[WHAT TO DO]: Would you transcribe the data word for word?

BEGIN RECORDS TO USE

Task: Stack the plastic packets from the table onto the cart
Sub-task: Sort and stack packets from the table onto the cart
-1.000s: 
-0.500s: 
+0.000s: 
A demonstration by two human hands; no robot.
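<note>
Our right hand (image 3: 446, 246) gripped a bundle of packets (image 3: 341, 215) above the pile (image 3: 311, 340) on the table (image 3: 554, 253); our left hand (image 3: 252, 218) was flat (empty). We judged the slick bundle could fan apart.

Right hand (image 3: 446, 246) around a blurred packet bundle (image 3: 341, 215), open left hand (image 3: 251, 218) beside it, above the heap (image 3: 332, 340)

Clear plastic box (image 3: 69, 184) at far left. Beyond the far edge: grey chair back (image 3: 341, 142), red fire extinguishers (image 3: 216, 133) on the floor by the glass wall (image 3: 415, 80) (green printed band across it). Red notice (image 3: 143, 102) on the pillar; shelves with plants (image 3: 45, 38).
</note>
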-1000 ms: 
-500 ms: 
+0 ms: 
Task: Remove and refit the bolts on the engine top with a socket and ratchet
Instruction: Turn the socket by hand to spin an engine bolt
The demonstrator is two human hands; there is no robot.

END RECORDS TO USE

[ANSWER BOX]:
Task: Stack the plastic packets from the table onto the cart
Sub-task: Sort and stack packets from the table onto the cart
-1.000s: 
-0.500s: 
+0.000s: 
A demonstration by two human hands; no robot.
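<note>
Our right hand (image 3: 446, 246) gripped a bundle of packets (image 3: 341, 215) above the pile (image 3: 311, 340) on the table (image 3: 554, 253); our left hand (image 3: 252, 218) was flat (empty). We judged the slick bundle could fan apart.

Right hand (image 3: 446, 246) around a blurred packet bundle (image 3: 341, 215), open left hand (image 3: 251, 218) beside it, above the heap (image 3: 332, 340)

Clear plastic box (image 3: 69, 184) at far left. Beyond the far edge: grey chair back (image 3: 341, 142), red fire extinguishers (image 3: 216, 133) on the floor by the glass wall (image 3: 415, 80) (green printed band across it). Red notice (image 3: 143, 102) on the pillar; shelves with plants (image 3: 45, 38).
</note>
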-1000 ms: 
-500 ms: 
+0 ms: 
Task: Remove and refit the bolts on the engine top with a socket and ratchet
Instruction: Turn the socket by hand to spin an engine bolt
The demonstrator is two human hands; there is no robot.

Nothing else remains in this exercise.